Douze livres des éditions Présence Africaine ont reçu la distinction du Grand prix littéraire d’Afrique Noire décerné par l’Association des écrivains de Langue Française.
Certains auteurs découverts par Présence Africaine ont poursuivi leur carrière avec d’autres éditeurs où ils se sont illustrés en remportant des prix prestigieux comme Alain Mabanckou qui remporte le prix Renaudot pour Mémoires d’un porc-épic en 2006, soit sept ans après avoir publié son premier roman Bleu, blanc, rouge aux éditions Présence Africaine.

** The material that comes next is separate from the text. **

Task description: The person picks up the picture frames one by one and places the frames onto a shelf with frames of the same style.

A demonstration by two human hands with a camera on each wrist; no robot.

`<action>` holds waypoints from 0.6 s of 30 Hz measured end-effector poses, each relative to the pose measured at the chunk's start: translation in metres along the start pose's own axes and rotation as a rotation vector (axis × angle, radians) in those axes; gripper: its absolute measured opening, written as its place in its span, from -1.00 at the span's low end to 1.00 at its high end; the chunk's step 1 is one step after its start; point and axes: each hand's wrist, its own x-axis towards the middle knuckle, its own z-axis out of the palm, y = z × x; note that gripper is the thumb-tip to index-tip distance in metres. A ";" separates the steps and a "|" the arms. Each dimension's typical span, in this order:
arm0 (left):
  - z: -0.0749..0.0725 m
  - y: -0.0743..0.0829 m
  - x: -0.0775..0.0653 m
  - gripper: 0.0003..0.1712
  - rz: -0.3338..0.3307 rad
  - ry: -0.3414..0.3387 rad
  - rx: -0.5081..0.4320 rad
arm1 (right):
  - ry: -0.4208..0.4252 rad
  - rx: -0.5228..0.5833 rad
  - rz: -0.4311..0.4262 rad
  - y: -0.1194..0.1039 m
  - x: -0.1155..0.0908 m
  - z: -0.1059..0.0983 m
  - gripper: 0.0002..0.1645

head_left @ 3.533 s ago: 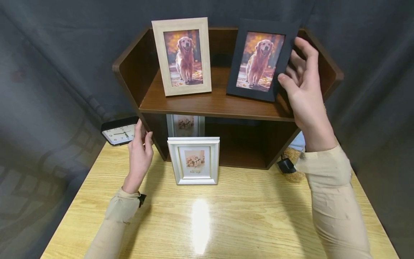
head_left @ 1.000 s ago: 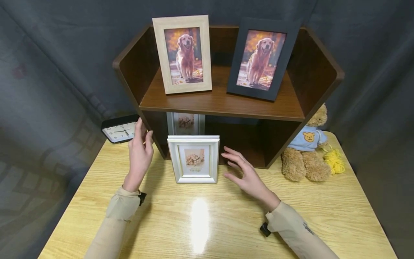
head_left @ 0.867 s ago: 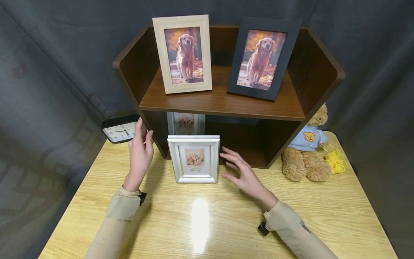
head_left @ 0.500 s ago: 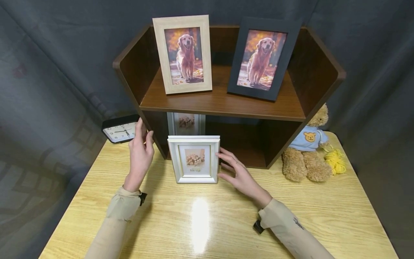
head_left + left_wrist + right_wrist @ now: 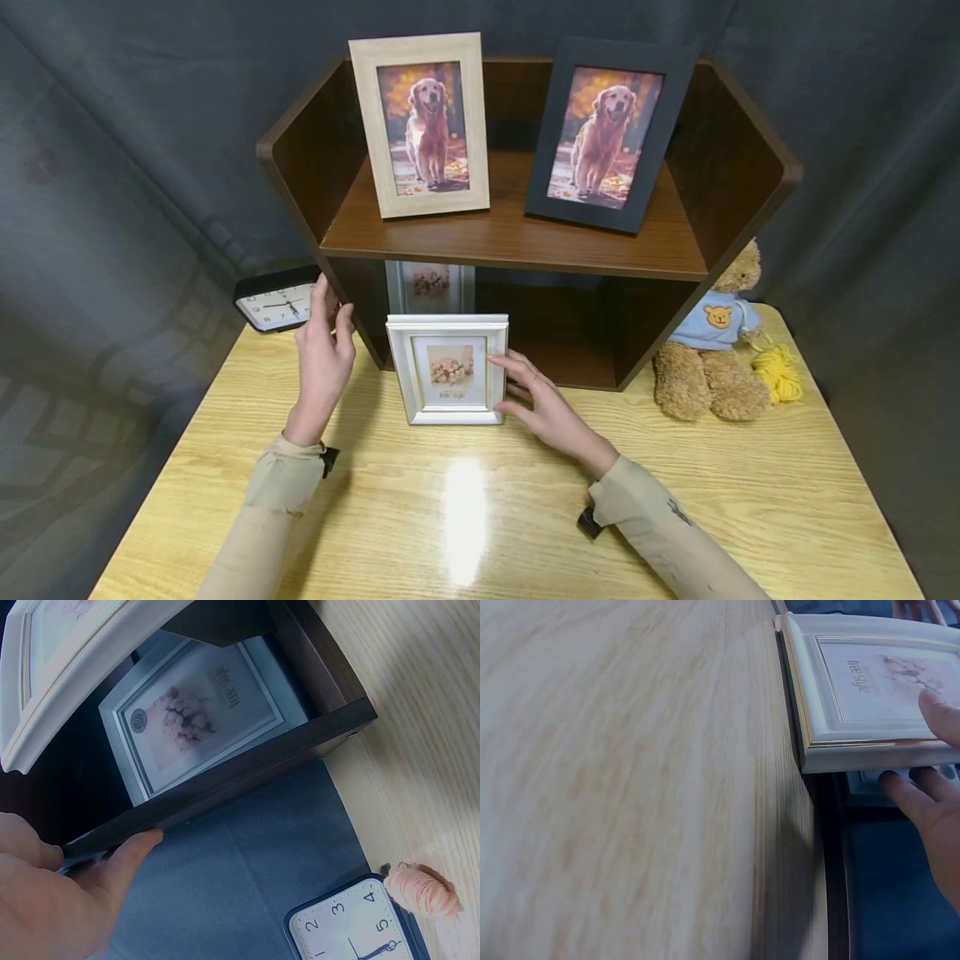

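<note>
In the head view, a white picture frame (image 5: 495,375) with a flower print stands at the front of the dark brown shelf (image 5: 510,242). My right hand (image 5: 543,408) holds its right edge. The right wrist view shows the thumb (image 5: 941,716) over the front of the frame and fingers (image 5: 911,796) behind it. At left, my left hand (image 5: 322,358) grips the front edge of the shelf's left side panel, and part of this hand shows in the left wrist view. A second flower-print frame (image 5: 127,757) sits inside the lower compartment, partly hidden by the white frame.
A beige dog-photo frame (image 5: 371,125) and a black one (image 5: 551,142) stand on the upper shelf. A black clock (image 5: 273,304) is left of the shelf. To the right sit a teddy bear (image 5: 712,325) and yellow yarn (image 5: 776,375). Dark curtains hang around the table.
My right hand came down from the black frame on the upper shelf, then moved left onto the white frame's right edge. My left hand stays at the side panel.
</note>
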 end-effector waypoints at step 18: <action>0.000 -0.001 0.000 -0.38 -0.001 0.008 -0.011 | 0.024 0.011 -0.011 0.000 0.002 0.006 -0.10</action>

Dans la nouvelle génération Mohamed Mbougar Sarr, a reçu pour son roman, Terre Ceinte, (2015), le Prix Ahmadou Kourouma 2015 , le Grand Prix du Roman métis 2015, le French Voices Awards 2017. Il a reçu pour son roman sur l’émigration Silence du Chœur (2018) le Prix littéraire de la Porte Dorée 2018, le Prix Littérature-Monde 2018, le Prix du Roman Métis de la ville de Saint-Denis 2018, le Prix Solidarité 2018. Véronique Kanor, pour Combien de solitudes a reçu le Prix Ethiophile, 2018.
Alioune DIOP est né le 10 janvier 1910 à Saint-Louis (Sénégal). Après des études primaires (à Dagana) et secondaires (à Saint-Louis), il entama en Algérie (1936-1937) des études de Lettres classiques qu’il termina à la Sorbonne à Paris.
A partir de 1943, il fut Professeur de Lettres à Paris et dans plusieurs villes françaises et entra brièvement dans la vie politique au Sénégal et en France entre 1946 et 1948.
En 1947, au lendemain de la Seconde Guerre Mondiale, époque de libération de la domination nazie et d’opposition au pouvoir colonial non démocratique, il crée la revue Présence Africaine qui devient vite le forum d’un mouvement intellectuel de revendication culturelle : la Négritude. Le prestigieux comité de patronage qui porta la revue sur les fonds baptismaux atteste bien de l’importante signification de son rôle et de la sympathie de l’adhésion de l’intelligentsia française de l’époque : Paul Rivet, Jean-Paul Sartre, Albert Camus, André Gide, Théodore Monod, Michel Leiris, Richard Wright, Aimé Césaire et bien d’autres. Alioune Diop a pour ambition « d’accueillir tout ce qui a trait à la cause des Noirs et toute voix qui mérite d’être entendue. » et d’ouvrir la revue « à la collaboration de tous les hommes de bonne volonté…susceptibles d’aider à définir l’originalité africaine et de hâter son insertion dans le monde moderne ».
Alioune Diop meurt à Paris le 2 mai 1980. Selon le Père Joseph-Roger De Benoist, « Alioune Diop a plus cherché à faire penser et parler les autres qu’à leur imposer son discours avec son personnage… il a su communiquer sa foi à un grand nombre d’hommes de valeur qui ont ainsi démultiplié sa propre action. »
En 1982, l’Organisation Internationale de la Francophonie (O.I.F.) crée le Prix Alioune DIOP de l’Edition Francophone reconnaissant l’héritage culturel d’Alioune DIOP.
C’est en 1980, après la mort d’Alioune, que Christiane Yandé Diop, la petite fille du littoral camerounais, de Douala plus précisément, reprend la direction de la maison Présence africaine située dans la célèbre rue des écoles à Paris.
Depuis elle continue de porter la voix sur les questions noires à travers le monde. De colloques en ateliers, Christiane Diop continue de favoriser l’émancipation des noirs.
Christiane Diop a reçu la décoration de Chevalier de la Légion d'Honneur, au Palais de l'Elysée, mercredi 8 avril 2009.